Even seemingly legitimate bans—such as GMOs—ultimately do not live up to their stated goals. While countries may ban Monsanto, they do not always ban toxic pesticides, which are proven—more extensively than GMOs—to cause health problems. The federal government sets limits for “allowable” toxins in drinking water—like mercury and lead—yet these substances are still found in the water supply at rates higher than what is deemed safe. Bans on abortion fail to stop the practice while bans on sex education in favor of abstinence-only programs produce higher rates of teen pregnancy.
Most currently, on Friday the Supreme Court overturned bans on gay marriage nationwide, citing personal autonomy, civil rights, and equality. It finally acknowledged the cruelty and oppression of imposing laws that prevent two individuals from sharing something so intimate as a life partnership, repealing bans around the country.

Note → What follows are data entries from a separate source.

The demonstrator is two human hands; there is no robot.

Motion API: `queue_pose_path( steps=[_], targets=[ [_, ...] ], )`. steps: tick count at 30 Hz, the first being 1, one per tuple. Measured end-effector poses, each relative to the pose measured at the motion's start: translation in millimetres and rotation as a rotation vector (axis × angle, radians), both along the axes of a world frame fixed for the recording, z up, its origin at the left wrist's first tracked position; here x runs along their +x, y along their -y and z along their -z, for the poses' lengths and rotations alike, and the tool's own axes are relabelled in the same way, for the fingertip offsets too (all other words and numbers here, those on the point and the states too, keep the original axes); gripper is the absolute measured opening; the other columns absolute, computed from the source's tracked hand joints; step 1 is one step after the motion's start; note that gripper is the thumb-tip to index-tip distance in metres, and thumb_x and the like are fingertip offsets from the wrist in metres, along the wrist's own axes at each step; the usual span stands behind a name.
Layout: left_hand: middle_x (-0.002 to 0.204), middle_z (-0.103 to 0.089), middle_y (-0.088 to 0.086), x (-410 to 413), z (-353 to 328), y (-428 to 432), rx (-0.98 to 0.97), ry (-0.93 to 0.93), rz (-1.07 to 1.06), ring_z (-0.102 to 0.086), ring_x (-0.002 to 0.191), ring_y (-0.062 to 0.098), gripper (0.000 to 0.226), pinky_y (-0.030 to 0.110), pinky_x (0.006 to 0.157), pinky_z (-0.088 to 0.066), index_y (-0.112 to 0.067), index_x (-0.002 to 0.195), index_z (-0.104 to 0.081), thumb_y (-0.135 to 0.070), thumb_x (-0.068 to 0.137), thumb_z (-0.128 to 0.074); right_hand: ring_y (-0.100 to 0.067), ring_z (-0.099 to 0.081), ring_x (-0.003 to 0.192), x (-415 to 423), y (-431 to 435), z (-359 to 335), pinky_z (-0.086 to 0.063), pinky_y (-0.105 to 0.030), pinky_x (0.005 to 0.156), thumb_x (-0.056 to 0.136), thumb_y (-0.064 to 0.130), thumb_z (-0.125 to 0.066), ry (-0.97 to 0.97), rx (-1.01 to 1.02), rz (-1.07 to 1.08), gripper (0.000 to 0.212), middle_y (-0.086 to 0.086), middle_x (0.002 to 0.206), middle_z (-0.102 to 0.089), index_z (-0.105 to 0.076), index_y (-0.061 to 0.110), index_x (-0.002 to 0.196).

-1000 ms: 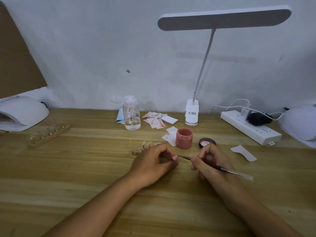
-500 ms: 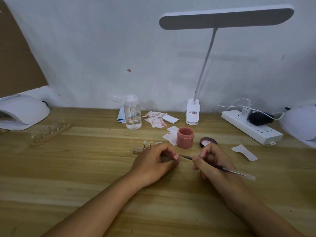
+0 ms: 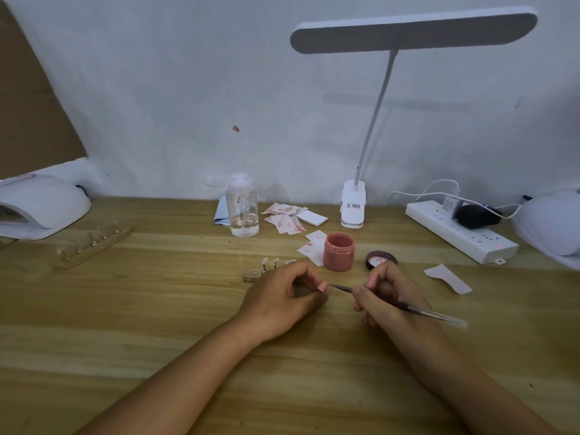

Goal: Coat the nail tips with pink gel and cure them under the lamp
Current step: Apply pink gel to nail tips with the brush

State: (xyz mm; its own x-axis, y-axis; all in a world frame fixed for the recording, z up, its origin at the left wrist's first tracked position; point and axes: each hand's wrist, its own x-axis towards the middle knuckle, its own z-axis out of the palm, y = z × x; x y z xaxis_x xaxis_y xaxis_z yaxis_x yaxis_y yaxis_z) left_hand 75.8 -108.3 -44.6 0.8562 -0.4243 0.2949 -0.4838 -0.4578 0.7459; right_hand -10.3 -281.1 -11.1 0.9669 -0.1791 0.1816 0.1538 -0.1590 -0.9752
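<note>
Your left hand (image 3: 282, 299) pinches a pink nail tip (image 3: 322, 287) mid-table (image 3: 157, 309). Your right hand (image 3: 386, 296) grips the brush (image 3: 423, 310) like a pen, its tip at the nail. Just behind, the open jar (image 3: 339, 251) holds pink gel, with its lid (image 3: 381, 259) beside it. Near the back edge, the bottle (image 3: 243, 211) holds a little clear liquid. The curing lamp (image 3: 44, 202) sits at the left edge.

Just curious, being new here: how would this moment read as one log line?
step: coating nail tip | left hand: pinches nail tip | right hand: holds brush at it | gel jar: open
</note>
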Motion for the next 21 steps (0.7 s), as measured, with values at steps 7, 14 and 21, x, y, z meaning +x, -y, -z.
queue_pose_path(
  steps=[7, 14, 21],
  targets=[
    [0.078, -0.064, -0.028, 0.2, 1.1, 0.3, 0.01, 0.031, 0.002, -0.048, 0.057, -0.015, 0.018, 0.011, 0.051, -0.028, -0.038, 0.076, -0.06, -0.032, 0.085, -0.075, -0.006, -0.054, 0.053, -0.5, 0.5, 0.6, -0.045, -0.02, 0.052, 0.088, 0.0, -0.062, 0.008, 0.005, 0.005, 0.014, -0.004, 0.064, -0.063, -0.049, 0.003, 0.084],
    [0.085, -0.069, -0.02, -1.1, -0.1, -0.2, 0.009, 0.045, 0.026, -0.048, 0.057, -0.014, 0.015, 0.017, 0.054, -0.029, -0.035, 0.078, -0.062, -0.029, 0.083, -0.075, -0.001, -0.055, 0.052, 0.4, -1.8, 0.1, -0.044, -0.017, 0.05, 0.089, 0.001, -0.063, 0.002, 0.016, 0.004, 0.016, -0.01, 0.069, -0.066, -0.048, 0.001, 0.083],
    [0.083, -0.068, -0.02, -1.8, -0.6, 0.1, 0.01, 0.043, 0.024, -0.048, 0.057, -0.015, 0.012, 0.023, 0.055, -0.029, -0.034, 0.08, -0.064, -0.032, 0.082, -0.076, -0.009, -0.05, 0.053, -1.7, -2.1, -0.3, -0.041, -0.02, 0.051, 0.089, 0.0, -0.062, 0.012, 0.018, -0.001, 0.016, -0.009, 0.067, -0.064, -0.047, 0.001, 0.083]
  ],
)
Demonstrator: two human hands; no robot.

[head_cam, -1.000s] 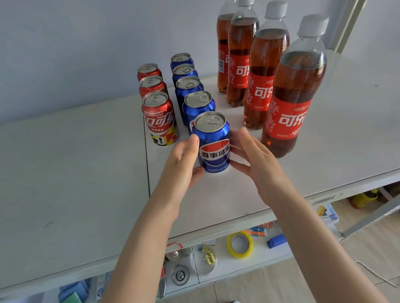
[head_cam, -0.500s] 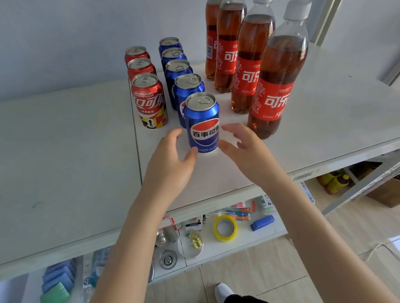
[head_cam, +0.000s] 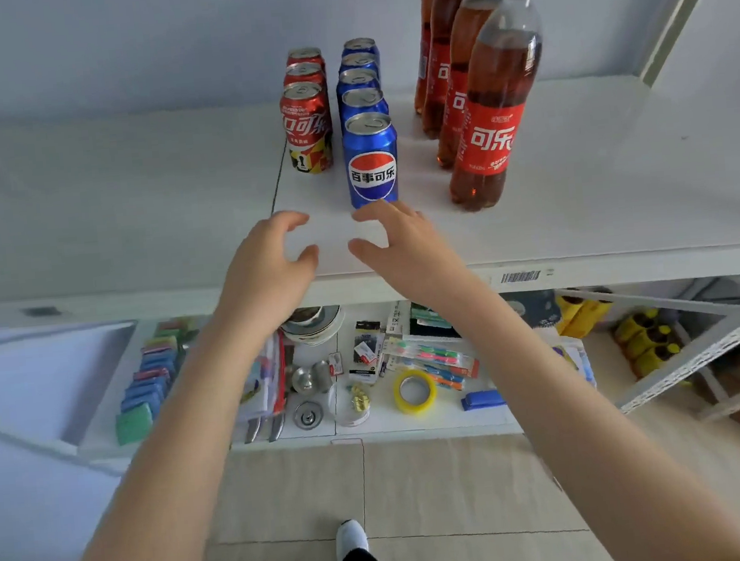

While humanity faces innumerable ills, banning undesirable behavior, ideology, and items that represent both is an attempt to forcibly control human behavior—a monumental undertaking that rarely works. Many times bans exacerbate problems by driving them underground and out of sight, as is the case with both the War on Drugs and racism.
We can no longer rely on corrupt, inefficient, bureaucratic governments to solve society’s ills, especially considering that they play a major role in perpetuating these problems so often. Laws don’t change cultures—cultures change laws. After all, the Civil Rights Act was only passed after decades of protest and nonviolent resistance. When we, as a society, decide to end racism, it will end. When we decide to end the Drug War, it will be phased out. When we decide to stop consenting to oligarchy—and enough people join us—the oligarchy will fall.